Orthodoxy and modernity. Digital Library

— Ну тогда, Иван Петрович, так вы и говорите: все естественное позволено. Все ваше поведение диктуется естественным — природой там или еще чем, инстинктами, животной утробой. Вот и все. Больше мне ничего не надо.

— Но ты как будто чем-то недоволен. — Я не недоволен, а меня всего трясет от негодования, — кипятился я. — До чего же может дойти наука! До какого безумия, до какого позора можно дойти с вашей биологией! До какого издевательства, глумления над человеком можно дойти! Мне захотелось насиловать женщину — вы при этом справшиваете только то, естественно ли это. Я увидел у другого вкусный кусок — вы при этом озабочены только одним вопросом: естественно ли человеку есть вкусные вещи? Я избил свою кухарку за то, что она переплатила лишний рубль на базаре, и—вы уже разрешаете это, на том основании, что человеку естественно бережливо относиться к средствам, которые заработаны собственным трудом. Но ведь для иной женщины естественно и уклониться от мужчины, а кухарке естественно зажилить себе лишний рубль, опять-таки все для того же, чтобы удовлетворить ваше "естество", вашу "природу". Что же это получается? Война всех против всех? Наука проповедует первобытное звериное царство? Биология оправдывает первобытную дикость, первобытное варварство? Для зверства, для дикости, для варварства, для всех этих инстинктов, естественных потребностей, для борьбы за существование — нет никакой узды, нет никакого закона, никакой совести, нет ничего разумного, человеческого, осмысленного? К черту вашу естественность, вашу жизнь и вашу биологию!

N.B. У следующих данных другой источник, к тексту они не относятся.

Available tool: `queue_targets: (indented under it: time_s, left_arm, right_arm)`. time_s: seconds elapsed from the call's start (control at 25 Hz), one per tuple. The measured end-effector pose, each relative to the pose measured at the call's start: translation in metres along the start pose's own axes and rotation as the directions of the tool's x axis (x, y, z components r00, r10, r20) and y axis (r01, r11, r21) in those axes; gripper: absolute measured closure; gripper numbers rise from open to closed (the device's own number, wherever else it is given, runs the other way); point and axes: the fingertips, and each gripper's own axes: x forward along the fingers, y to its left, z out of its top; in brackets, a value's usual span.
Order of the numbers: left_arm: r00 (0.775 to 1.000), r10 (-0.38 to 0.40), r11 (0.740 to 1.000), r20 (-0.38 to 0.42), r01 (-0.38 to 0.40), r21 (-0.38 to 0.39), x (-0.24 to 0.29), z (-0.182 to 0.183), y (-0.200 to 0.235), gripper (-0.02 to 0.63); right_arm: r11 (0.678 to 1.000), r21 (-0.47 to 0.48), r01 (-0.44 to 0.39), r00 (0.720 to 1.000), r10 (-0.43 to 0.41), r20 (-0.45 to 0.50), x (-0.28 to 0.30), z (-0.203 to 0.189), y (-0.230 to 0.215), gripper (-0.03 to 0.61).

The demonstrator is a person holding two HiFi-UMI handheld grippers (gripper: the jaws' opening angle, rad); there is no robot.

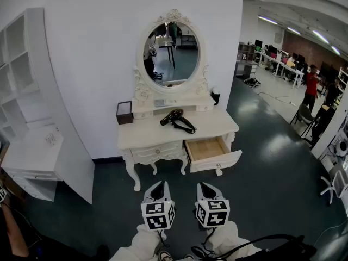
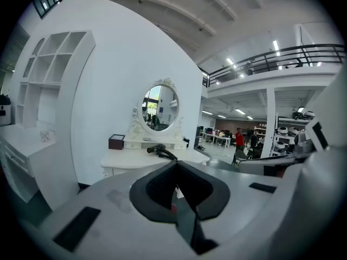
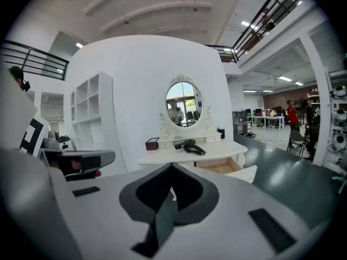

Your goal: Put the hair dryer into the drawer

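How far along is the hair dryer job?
Done: the drawer stands open. In hand: nothing; the left gripper and right gripper are both shut, empty, and short of the dressing table. Left: the hair dryer lies on that table; grasp it and put it in the drawer.

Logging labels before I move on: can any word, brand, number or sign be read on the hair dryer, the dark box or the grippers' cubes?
No text can be read in any view.
On the hair dryer: no brand can be made out, too small.
On the dark box: no label shows.
On the cubes of the left gripper and right gripper: black-and-white square markers only, no letters or digits.
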Motion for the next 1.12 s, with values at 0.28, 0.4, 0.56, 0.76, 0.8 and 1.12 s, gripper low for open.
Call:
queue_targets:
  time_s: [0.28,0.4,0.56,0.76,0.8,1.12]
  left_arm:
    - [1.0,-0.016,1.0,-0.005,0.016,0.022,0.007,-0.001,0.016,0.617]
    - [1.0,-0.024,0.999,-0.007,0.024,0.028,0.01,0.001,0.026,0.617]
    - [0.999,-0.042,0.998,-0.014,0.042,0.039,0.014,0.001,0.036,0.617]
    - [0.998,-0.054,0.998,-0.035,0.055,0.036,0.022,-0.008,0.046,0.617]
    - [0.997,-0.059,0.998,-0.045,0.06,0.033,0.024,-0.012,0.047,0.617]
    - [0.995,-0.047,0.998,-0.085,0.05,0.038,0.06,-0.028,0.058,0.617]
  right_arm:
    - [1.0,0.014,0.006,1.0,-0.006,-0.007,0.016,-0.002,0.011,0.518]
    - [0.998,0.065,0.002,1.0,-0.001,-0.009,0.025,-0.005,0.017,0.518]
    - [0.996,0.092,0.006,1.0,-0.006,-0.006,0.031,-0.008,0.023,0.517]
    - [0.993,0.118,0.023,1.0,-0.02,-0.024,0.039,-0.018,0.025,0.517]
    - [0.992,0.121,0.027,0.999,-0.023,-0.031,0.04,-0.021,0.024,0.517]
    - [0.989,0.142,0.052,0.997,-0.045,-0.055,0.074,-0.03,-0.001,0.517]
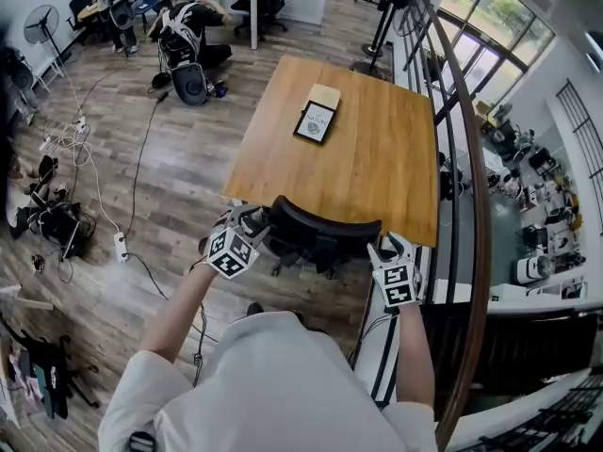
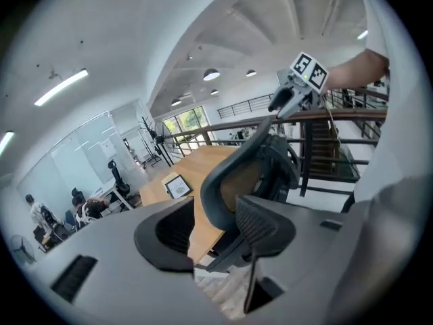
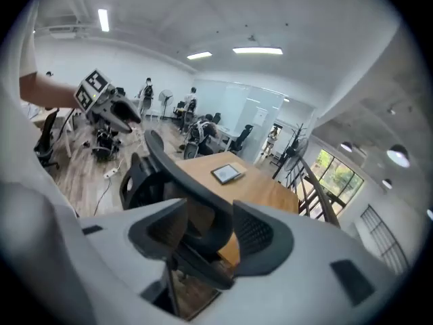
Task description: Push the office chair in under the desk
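Left tool [image 1: 252, 224], released, straddles the left end of the office chair's [image 1: 320, 226] backrest rim, and a gap shows beside the rim. Right tool [image 1: 384, 246], likewise unclenched, straddles the right end. The chair stands just ahead of both tools, its back at the wooden tabletop's [image 1: 377, 172] near edge, apparently largely tucked under. It should roll lightly, and the stiff top rim looks like the best place to hold and push. Open floor strewn with cables [image 1: 138, 168] lies left of the left tool. A railing [image 1: 481, 215] runs close on the right tool's right.
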Motion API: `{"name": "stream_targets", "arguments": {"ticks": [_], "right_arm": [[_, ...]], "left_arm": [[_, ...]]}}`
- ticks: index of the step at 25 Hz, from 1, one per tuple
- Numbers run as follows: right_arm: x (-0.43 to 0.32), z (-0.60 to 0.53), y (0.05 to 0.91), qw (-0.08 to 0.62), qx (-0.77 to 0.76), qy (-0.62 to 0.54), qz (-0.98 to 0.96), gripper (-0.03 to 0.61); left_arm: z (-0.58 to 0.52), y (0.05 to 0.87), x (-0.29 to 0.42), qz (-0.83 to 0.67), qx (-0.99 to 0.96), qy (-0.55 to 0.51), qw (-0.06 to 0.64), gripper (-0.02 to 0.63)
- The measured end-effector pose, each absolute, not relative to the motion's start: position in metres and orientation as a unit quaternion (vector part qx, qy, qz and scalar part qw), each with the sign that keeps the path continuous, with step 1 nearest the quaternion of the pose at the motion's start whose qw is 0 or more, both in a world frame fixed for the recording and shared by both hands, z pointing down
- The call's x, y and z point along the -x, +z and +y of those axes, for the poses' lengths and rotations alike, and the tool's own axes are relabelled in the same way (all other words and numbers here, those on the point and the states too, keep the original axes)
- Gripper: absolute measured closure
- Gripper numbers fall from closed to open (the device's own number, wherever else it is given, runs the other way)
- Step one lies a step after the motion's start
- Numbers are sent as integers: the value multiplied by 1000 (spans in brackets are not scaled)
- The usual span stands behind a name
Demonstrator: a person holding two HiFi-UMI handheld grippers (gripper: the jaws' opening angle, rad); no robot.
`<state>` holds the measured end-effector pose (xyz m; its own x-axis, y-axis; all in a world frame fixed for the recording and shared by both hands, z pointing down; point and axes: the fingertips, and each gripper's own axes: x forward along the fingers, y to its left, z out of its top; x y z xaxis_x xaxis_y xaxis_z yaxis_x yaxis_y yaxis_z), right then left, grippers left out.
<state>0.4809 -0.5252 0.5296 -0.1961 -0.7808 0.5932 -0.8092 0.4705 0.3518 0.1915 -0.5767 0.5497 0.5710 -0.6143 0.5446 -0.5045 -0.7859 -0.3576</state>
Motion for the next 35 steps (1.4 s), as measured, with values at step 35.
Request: {"name": "stream_targets", "arguments": {"ticks": [35], "right_arm": [[-443, -501, 426, 152, -580, 2, -800, 577]], "left_arm": [[-568, 455, -204, 379, 914, -139, -26, 620]]}}
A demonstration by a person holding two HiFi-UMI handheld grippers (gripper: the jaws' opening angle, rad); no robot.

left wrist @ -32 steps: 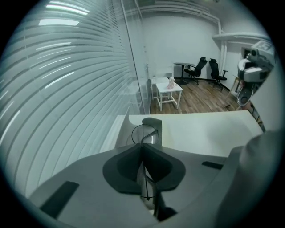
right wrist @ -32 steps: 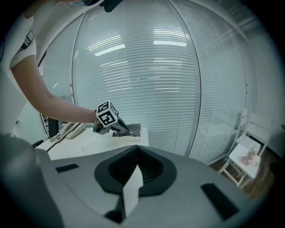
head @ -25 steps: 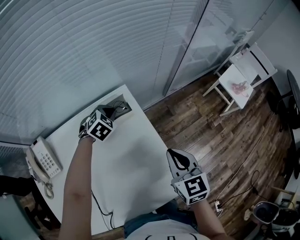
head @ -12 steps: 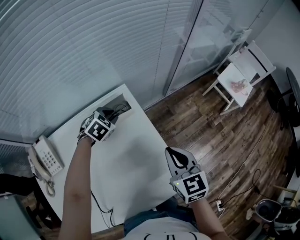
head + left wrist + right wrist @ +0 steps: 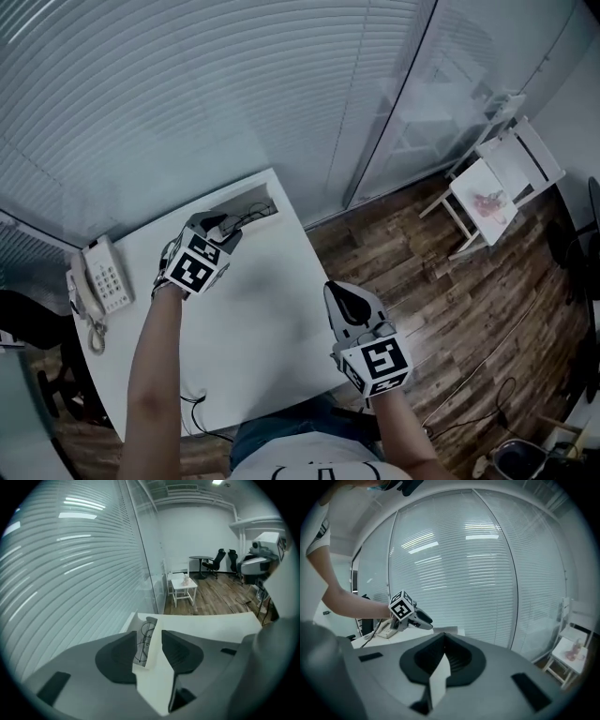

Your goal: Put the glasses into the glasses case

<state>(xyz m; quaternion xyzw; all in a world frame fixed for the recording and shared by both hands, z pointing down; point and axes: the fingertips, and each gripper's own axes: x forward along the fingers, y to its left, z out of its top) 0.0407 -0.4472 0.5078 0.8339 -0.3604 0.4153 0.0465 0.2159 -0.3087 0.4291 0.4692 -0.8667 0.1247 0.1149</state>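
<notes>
While the left gripper (image 5: 223, 225) hangs over the far corner of the table (image 5: 272, 309), its jaws have just been opening and press on nothing. Below them the glasses (image 5: 146, 637) lie inside the open glasses case (image 5: 131, 619). They look light, thin-wired and easily bent, so I'd pinch the bridge, never a lens. Rightward, the right gripper (image 5: 349, 305) is closed and empty.

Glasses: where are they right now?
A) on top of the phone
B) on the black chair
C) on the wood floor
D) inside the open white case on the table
D: the left gripper view shows the glasses lying inside the open case on the table.
</notes>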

Споры с Иваном Петровичем ни к чему не приводили. Я уходил от него без всякого утешения; и только еще одна цитадель беспомощно рушилась передо мною — это отвлеченная наука в ее попытках осмыслить жизнь и, главное, оправдать всю дикость и зверство, которыми эта жизнь наполнена. Естественность зверства, законность дикости, нормальность людоедства меня не устраивали. Да, можно так рассуждать: раз все естественно, все и позволено. Но я чувствовал, что жизнь надо как-то переосмыслить, что жизнь надо переделать, что надо установить какую-то другую естественность, что надо хвалиться какими-то другими нормами. Никакие инстинкты, будь они трижды естественны, ни кошачьи, ни собачьи, как бы они ни были достаточны для объяснения жизни, меня не устраивали. Я смутно чувствовал, хотя тогда еще и не сознавал отчетливо, что жизнь мало объяснить, что ее надо и переделывать. Но что было делать? Куда было идти? С кем было советоваться?

* * *

Я шел в народ, в низы. Я шел к образованным и ученым. Но нигде не находил себе удовлетворения.

Помню, однажды я оказался в деревне. Это было в старое время; и деревня, правда, была далеко не на высоте. Но вот примерно какие разговоры велись.

Живу у приличного крестьянина, работящего и степенного, тогда пока еще маленького кулачка (а что было с ним потом, не знаю).

— Ну и что же, Панкратыч? — заговаривал я. — Так, значит, и помрем, правды не видамши?

— Зачем не видамши? — рассудительно отвечал тот. — Правда есть. И есть, и будет.

— Где же ты нашел правду, Панкратыч?

— Да ну хоша в тебе... Ты ведь ученый? Вот тебе и правда. Я внутренне улыбнулся, но внешне улыбку сдержал и продолжал в серьезном тоне:

— Брось, Панкратыч, вола вертеть. У тебя вон ребята сарай с сеном подожгли, а ты говоришь "есть и будет". Выходит, что нет и не будет.

— Ребята — дураки. Бог разумом обидел. — А вот дурость не заставила же их на тебя поработать, да это самое сено поскосить, да посвозить, да в сарай для тебя уложить. А то, вишь ты, что заставила дурость делать — сарай поджигать!